In March of the following year, my father would leave us for another life with another family. Realistically speaking, this last Christmas spent as a family was surely a strained and miserable episode for my parents, and I think for my older brother too, who knew all of it before me. I wonder what they were thinking about as Hely-Hutchinson’s music began to play on our television? At least two of us were dreaming about journeying to another world entirely. It beggars belief I failed to intuit some of what was happening before it happened. Or maybe I did? Maybe the proof of what I knew is found in everything I’ve already written here, the import, clarity and preciousness of this perfect Christmas memory deriving from a child’s desperate act of magical thinking.
When, as sometimes happens, I find myself crying at the Andante quasi lento e contabile, I always try to figure out why. It is not a simple grief, because sometimes the tears feel like they are the physical expression of a surplus of hope. They squeeze out of me, silvered and involuntary. I suspect they are tears of frustration too, of disappointment with the synthetic sentimentality of the Christmas season and my struggle to go on feeling it – any of it. Hely-Hutchinson’s music surely makes me yearn for long walks at midnight on Christmas Eve, crumping across thick snow, and I think, if one day I do take a walk like that, I will come to understand how to ‘do’ Christmas again in some profound, legitimate way, and that it will fit with me again, as I think it once did.

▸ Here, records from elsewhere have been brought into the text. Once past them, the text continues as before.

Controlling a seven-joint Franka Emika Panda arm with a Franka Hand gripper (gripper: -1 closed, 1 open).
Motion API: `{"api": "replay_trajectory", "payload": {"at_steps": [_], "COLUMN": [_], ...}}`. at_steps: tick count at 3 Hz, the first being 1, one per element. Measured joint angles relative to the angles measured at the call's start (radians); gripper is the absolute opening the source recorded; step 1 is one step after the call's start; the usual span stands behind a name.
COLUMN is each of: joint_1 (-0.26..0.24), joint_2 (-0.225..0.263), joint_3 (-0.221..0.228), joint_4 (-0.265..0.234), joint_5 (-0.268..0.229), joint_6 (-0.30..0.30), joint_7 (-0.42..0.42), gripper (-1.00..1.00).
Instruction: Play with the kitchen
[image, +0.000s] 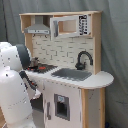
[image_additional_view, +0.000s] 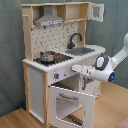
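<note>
The kitchen stands on the wooden floor against the grey curtain, its oven door already hanging open. The tool hovers at the counter's front edge; I cannot tell its grip. Most play remains.

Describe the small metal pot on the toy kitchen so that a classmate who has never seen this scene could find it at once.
Find the white and light-wood toy kitchen, then the stovetop under the grey range hood. The small silver metal pot stands on it, at the end away from the grey sink and black faucet, the only shiny, loose thing there.
</note>
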Motion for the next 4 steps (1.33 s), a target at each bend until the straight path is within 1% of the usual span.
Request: {"api": "replay_trajectory", "payload": {"at_steps": [4], "joint_1": [0.000], "joint_2": [0.000], "joint_3": [0.000], "joint_4": [-0.001], "joint_5": [0.000], "joint_6": [0.000], "joint_7": [0.439], "gripper": [-1.00]}}
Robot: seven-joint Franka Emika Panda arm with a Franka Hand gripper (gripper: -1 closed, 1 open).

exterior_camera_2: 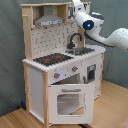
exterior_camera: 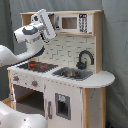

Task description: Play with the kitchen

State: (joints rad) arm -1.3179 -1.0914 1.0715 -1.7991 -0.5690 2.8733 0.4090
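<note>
The kitchen [exterior_camera: 65,85] [exterior_camera_2: 37,85] is a tall toy unit of light wood and white panels. It has a grey hood [exterior_camera_2: 48,20], a black stovetop [exterior_camera: 34,65] [exterior_camera_2: 52,59] with red rings, a sink [exterior_camera: 72,73] [exterior_camera_2: 82,50] and a black faucet [exterior_camera: 85,58] [exterior_camera_2: 75,39]. Its windowed oven door [exterior_camera_2: 70,101] hangs partly open, and the oven cavity [exterior_camera: 29,102] shows dark. My gripper [exterior_camera: 54,24] [exterior_camera_2: 75,7] is raised to the top shelf level, beside the microwave [exterior_camera: 75,23] and right of the hood. Nothing shows in its grasp.
The white arm [exterior_camera: 27,36] [exterior_camera_2: 107,35] reaches over the counter above the stove and sink. Grey curtains [exterior_camera: 117,45] hang behind the unit. A wooden floor [exterior_camera_2: 112,110] lies in front of it. A lower cabinet door [exterior_camera: 62,106] with a dark panel stays closed.
</note>
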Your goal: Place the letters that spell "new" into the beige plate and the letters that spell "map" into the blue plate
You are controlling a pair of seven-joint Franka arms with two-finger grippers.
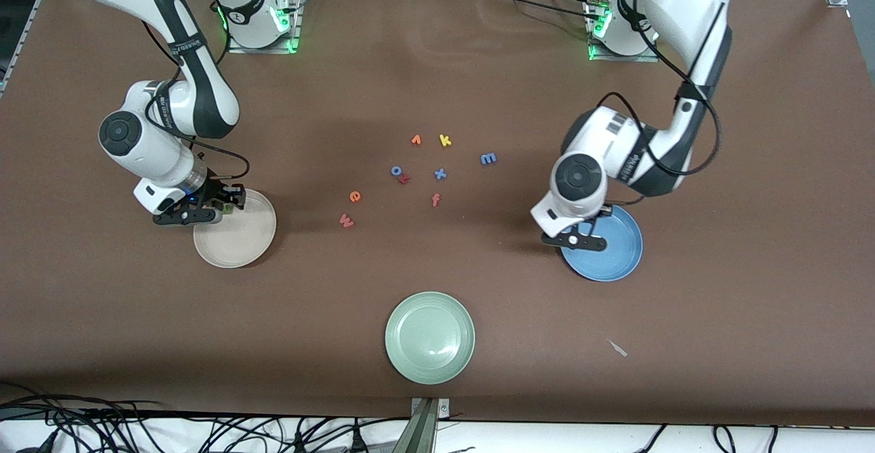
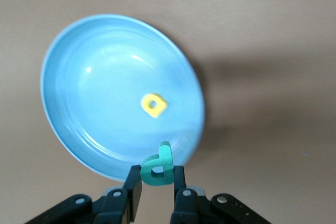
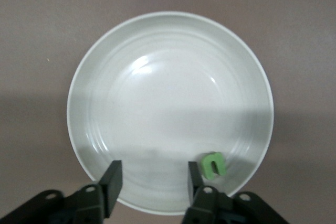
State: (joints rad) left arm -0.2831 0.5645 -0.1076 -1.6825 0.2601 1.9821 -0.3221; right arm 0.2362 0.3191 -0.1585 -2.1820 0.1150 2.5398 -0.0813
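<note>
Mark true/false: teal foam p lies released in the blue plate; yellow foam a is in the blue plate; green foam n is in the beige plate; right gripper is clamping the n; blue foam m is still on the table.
1. False: the left gripper holds the teal foam p over the light-blue plate.
2. True: yellow foam a.
3. True: green foam n, beige plate.
4. False: the right gripper is open, n beside it.
5. True: blue foam m, brown table.

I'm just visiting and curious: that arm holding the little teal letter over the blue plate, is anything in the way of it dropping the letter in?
Nothing visible blocks it. The left gripper holds the teal p over the rim of the blue plate. Only the yellow a lies in the plate, with bare space around it.
</note>
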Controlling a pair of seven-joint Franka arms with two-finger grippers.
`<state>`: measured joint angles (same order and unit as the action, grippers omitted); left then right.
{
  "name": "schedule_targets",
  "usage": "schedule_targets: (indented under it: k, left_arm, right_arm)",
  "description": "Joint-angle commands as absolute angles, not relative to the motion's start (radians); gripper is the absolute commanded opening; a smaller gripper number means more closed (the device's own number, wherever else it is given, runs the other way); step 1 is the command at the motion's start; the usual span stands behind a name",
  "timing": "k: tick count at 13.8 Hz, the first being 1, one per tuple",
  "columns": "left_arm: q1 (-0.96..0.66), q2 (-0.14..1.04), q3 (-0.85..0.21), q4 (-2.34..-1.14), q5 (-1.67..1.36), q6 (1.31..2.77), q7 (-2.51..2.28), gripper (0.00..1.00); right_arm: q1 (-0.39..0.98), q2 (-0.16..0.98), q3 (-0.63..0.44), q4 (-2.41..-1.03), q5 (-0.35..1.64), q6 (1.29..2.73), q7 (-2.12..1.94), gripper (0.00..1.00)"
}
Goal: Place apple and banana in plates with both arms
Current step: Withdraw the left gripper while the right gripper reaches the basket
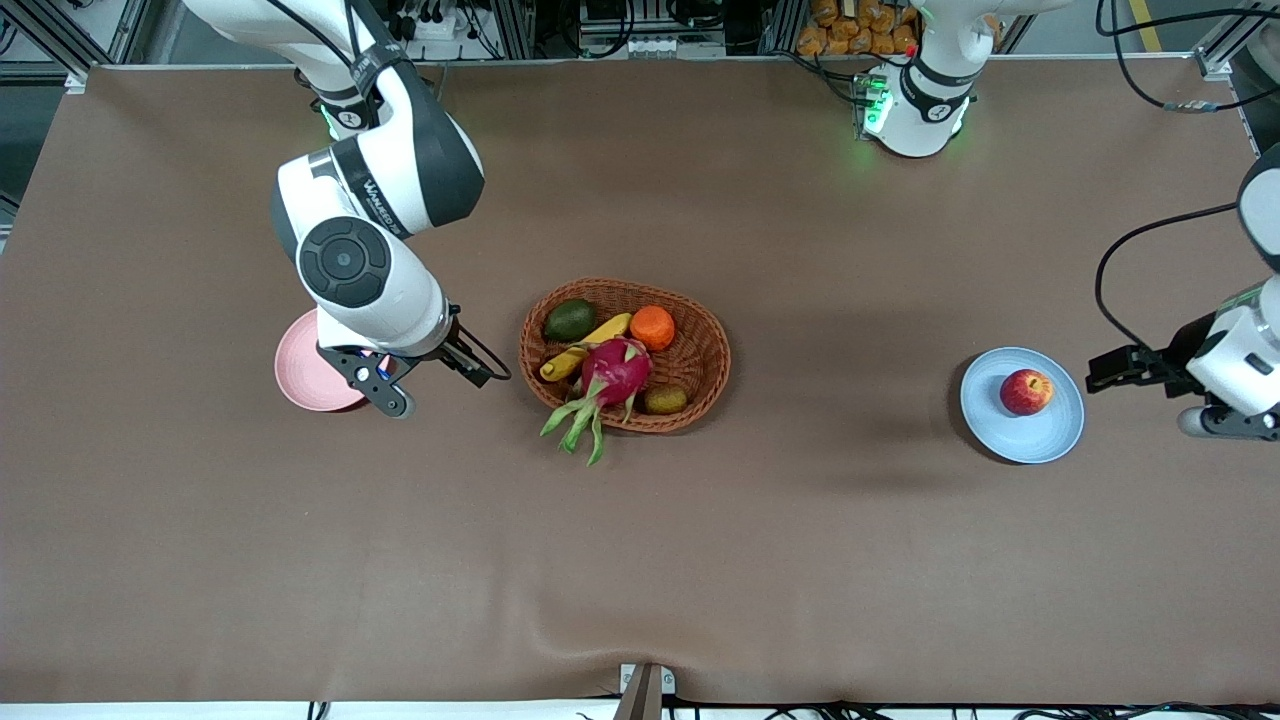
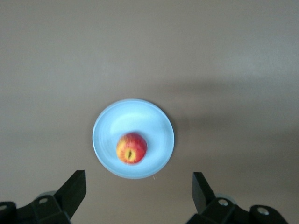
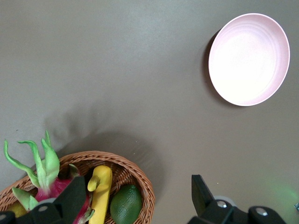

And when I cry a bit, yes, I’m missing all those bloody students and the feeling being there for them gave me. I think, hand-on-heart, what I’m experiencing when I hear Hely-Hutchinson’s Andante quasi lento e contabile is loss – the loss of the child I once was and will never be again, and the loss of the children I don’t have and will never have, that pyjamaed tribe for whom I know I could get Christmas right; a sprinkle of ghosts and shadow, a perfect fragrance of clementine spritzed with my thumbnail, and all this imagination of mine poured into theirs, children I would never leave.